## Problem requirements:
Each line of the data below that carries the word "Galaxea" needs to be copied.

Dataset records
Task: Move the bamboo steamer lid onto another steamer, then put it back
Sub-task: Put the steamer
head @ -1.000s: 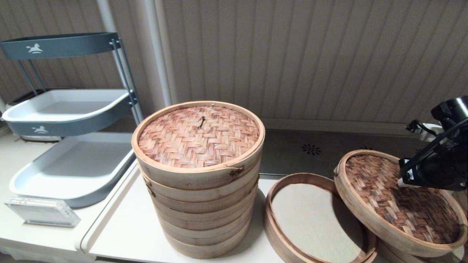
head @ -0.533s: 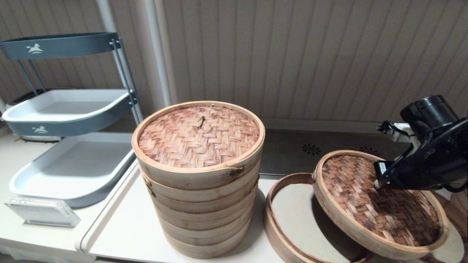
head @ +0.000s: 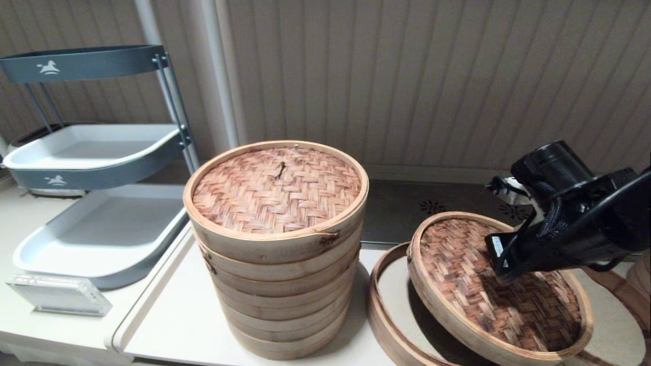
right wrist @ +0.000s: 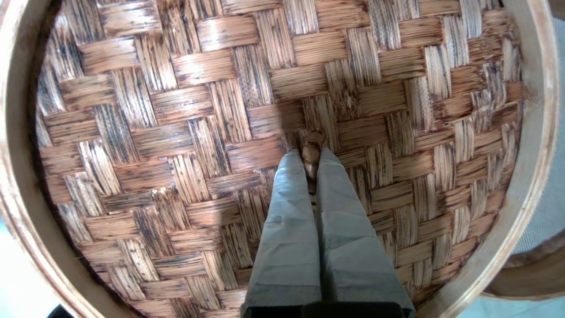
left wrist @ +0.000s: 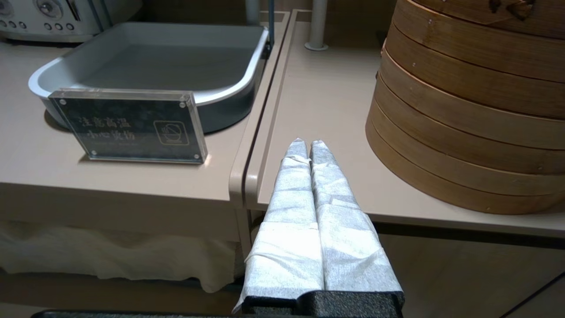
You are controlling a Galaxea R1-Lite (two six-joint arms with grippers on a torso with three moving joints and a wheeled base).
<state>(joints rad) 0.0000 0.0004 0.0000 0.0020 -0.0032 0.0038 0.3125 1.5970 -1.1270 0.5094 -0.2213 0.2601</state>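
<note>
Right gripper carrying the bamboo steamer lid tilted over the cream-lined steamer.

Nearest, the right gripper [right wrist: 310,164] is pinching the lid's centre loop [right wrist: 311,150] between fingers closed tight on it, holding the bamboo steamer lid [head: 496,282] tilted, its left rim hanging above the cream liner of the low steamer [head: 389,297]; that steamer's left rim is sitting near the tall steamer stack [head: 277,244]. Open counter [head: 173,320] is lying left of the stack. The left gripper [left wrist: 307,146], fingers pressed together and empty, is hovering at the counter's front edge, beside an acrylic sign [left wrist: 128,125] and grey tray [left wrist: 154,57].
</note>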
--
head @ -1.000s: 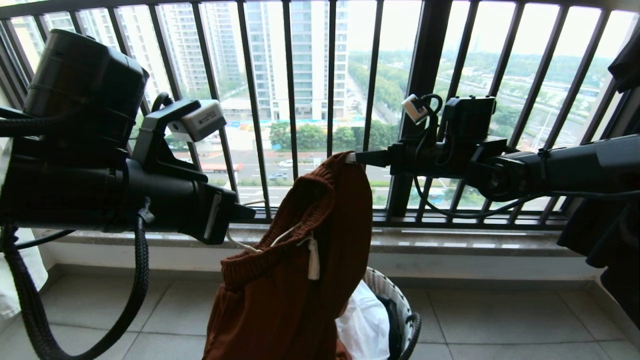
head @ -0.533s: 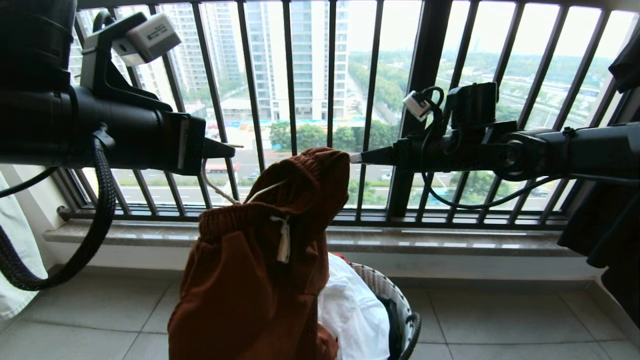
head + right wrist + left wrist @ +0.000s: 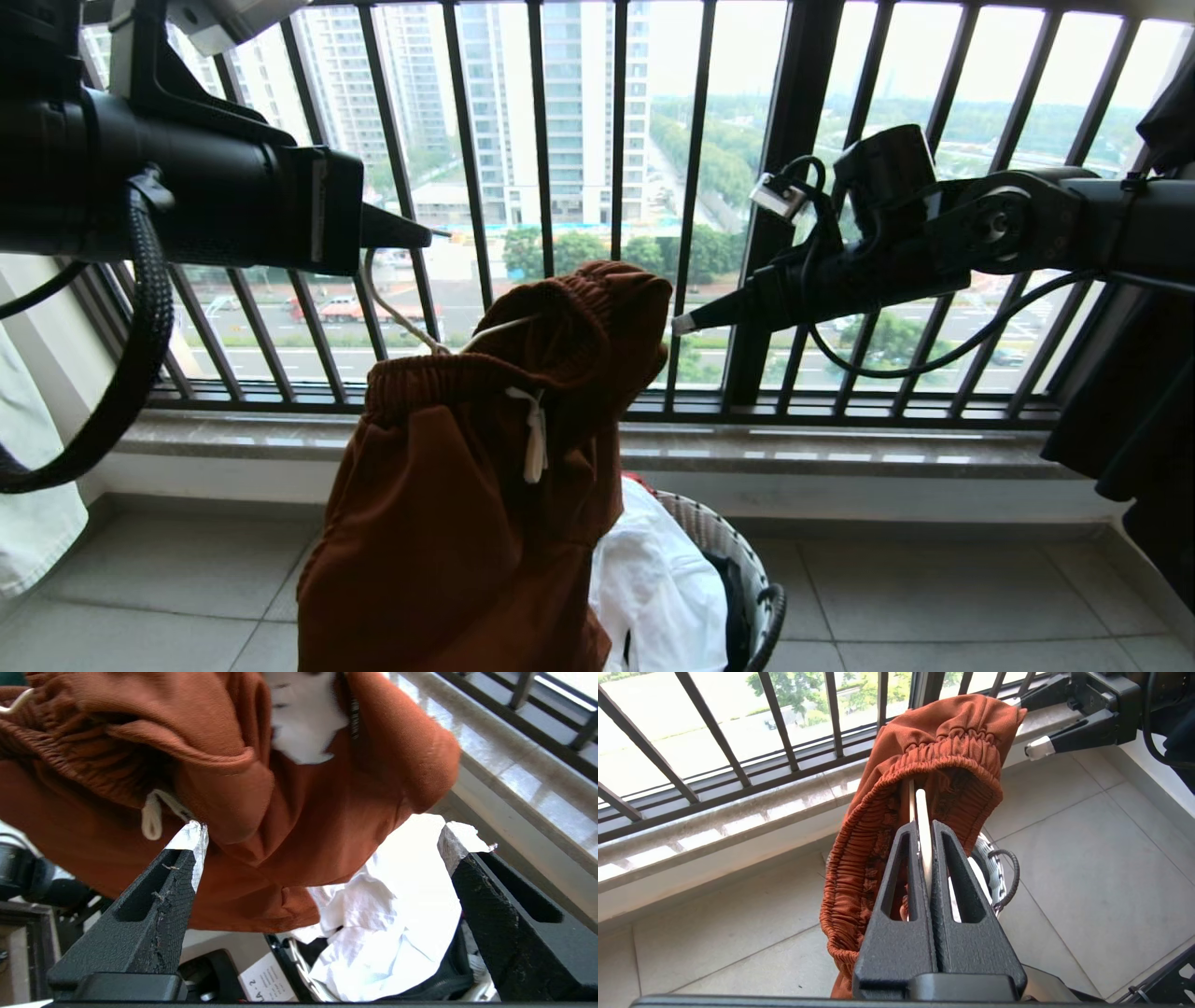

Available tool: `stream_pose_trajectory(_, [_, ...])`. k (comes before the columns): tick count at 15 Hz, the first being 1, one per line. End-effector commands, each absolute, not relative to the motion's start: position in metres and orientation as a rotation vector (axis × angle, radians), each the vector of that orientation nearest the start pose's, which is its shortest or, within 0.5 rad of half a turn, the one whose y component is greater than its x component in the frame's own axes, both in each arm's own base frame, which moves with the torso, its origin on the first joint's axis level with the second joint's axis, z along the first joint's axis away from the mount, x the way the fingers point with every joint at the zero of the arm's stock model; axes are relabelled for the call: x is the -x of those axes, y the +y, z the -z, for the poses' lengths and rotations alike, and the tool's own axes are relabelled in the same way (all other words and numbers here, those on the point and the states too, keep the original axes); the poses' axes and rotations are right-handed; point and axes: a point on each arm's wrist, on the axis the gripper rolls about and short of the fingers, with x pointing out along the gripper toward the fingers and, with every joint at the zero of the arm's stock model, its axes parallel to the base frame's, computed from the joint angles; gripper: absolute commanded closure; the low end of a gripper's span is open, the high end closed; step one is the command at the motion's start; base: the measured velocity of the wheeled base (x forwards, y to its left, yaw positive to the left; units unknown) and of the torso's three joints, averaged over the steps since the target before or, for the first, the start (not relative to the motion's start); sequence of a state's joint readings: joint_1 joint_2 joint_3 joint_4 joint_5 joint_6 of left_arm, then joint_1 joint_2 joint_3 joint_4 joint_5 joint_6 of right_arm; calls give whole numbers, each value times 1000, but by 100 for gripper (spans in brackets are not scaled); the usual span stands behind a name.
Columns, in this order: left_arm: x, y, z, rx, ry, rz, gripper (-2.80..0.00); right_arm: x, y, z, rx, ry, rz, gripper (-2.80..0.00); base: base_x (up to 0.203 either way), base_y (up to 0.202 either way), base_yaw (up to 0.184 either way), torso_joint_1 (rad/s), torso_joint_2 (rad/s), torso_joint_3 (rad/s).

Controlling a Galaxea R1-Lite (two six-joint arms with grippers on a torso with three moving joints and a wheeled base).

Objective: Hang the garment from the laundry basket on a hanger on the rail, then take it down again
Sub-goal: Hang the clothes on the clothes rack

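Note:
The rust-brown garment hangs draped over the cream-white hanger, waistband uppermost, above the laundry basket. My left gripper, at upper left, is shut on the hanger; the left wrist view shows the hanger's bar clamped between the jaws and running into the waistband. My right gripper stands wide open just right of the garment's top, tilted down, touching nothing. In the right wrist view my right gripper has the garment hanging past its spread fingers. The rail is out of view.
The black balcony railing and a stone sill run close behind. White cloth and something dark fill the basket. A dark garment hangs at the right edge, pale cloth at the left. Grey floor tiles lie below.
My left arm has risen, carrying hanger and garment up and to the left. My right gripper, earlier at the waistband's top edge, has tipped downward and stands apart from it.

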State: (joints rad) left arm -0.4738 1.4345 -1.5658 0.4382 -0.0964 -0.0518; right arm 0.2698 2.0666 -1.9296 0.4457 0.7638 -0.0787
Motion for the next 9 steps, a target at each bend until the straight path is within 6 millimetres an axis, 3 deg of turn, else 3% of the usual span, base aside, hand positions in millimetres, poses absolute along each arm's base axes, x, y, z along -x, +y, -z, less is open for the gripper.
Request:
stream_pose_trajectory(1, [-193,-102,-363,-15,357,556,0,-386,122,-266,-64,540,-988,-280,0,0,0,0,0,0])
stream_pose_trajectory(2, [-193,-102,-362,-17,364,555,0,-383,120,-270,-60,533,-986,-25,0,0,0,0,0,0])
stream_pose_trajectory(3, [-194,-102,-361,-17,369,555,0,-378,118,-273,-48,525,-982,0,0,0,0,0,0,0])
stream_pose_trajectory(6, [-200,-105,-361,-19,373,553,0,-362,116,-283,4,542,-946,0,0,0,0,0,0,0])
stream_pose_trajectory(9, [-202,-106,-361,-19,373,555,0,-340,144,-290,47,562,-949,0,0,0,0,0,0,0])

## Solution for this problem:
You are controlling a Galaxea R1-Lite (two six-joint arms with grippers on a torso with three moving joints and a wheeled base).
Controlling a Galaxea R1-Lite (two six-joint arms with grippers on a torso with three moving joints and a wheeled base).

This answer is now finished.